You Can Blame it All on the Dutch

I was shopping one August for tomatoes and, despite Napa being one of the world's most magnificent agricultural regions, all the tomatoes were from a hothouse in Holland! Worse, they were hard and pale pink instead of the ripe tomatoes I was craving. I started to grow my own tomatoes and this eventually led to beans.

My first harvested heirloom bean was Rio Zape. They were pretty and easy to grow but I had no idea what to expect when I cooked them. They were similar to the pintos I liked but there was so much more going on. Hints of chocolate and coffee mixed with an earthy texture made my head spin. I was blown away by Rio Zape and the other heirloom beans I was growing, but also really confused why they were such a big secret. I took the beans to the farmers market, organizing things on my kitchen table. Soon there was a warehouse, followed by more markets and mail order. It seems we had struck a nerve. People agreed that heirloom beans were worth saving, growing and cooking. Currently our warehouse, a retail shop, and offices are in Napa, California, and a stop here is part of many tours of the wine country. 

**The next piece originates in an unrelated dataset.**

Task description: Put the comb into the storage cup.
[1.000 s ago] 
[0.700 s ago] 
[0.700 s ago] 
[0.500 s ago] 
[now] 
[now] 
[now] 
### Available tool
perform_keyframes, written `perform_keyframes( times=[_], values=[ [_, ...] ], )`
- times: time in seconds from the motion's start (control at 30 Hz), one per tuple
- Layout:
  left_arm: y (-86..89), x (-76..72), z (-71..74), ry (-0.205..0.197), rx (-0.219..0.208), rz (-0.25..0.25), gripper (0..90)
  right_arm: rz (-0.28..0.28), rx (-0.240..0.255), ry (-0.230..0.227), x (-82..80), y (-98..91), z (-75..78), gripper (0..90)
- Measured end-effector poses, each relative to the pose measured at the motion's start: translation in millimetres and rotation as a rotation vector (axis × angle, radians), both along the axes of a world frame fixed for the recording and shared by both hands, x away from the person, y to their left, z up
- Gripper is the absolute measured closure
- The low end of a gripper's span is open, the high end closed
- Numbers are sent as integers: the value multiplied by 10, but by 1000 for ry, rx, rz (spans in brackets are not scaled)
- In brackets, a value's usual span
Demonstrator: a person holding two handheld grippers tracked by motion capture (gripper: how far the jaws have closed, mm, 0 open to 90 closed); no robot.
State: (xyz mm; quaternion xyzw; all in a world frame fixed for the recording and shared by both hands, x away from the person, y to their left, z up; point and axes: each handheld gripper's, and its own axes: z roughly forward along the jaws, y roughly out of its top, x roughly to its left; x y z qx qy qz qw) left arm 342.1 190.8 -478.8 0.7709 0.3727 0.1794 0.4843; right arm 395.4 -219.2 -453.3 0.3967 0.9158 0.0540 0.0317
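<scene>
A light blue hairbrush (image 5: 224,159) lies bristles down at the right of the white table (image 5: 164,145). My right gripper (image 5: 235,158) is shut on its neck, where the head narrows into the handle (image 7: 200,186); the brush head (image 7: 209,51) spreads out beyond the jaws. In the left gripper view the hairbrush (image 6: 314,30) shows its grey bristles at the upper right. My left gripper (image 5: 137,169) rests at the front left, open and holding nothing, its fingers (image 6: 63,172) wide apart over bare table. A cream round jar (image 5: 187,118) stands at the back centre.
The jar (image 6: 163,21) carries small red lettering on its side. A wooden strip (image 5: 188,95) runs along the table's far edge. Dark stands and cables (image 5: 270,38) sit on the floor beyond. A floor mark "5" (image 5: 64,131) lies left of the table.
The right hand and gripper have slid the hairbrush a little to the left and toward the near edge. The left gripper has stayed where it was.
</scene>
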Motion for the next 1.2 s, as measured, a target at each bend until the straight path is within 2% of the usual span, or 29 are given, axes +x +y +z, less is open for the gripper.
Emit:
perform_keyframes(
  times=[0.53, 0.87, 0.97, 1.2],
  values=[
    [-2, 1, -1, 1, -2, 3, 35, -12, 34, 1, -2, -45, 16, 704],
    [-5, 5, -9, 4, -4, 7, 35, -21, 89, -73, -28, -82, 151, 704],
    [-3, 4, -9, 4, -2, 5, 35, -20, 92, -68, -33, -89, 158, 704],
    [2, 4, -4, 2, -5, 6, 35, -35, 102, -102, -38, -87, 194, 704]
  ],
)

All of my agricultural pursuits have been based on being someone who likes to cook but gets frustrated by the lack of ingredients, especially those that are native to the Americas. One of the things that originally drew me to beans was the fact that they are indigenous to the Americas. It seems to me these indigenous ingredients should be familiar, if not common. American cuisine is re-inventing itself and I'd love to include ingredients, traditions and recipes from north and south of the border as part of the equation. I love the concept of The Americas. I feel as if it's just as important as the European heritage many of us share.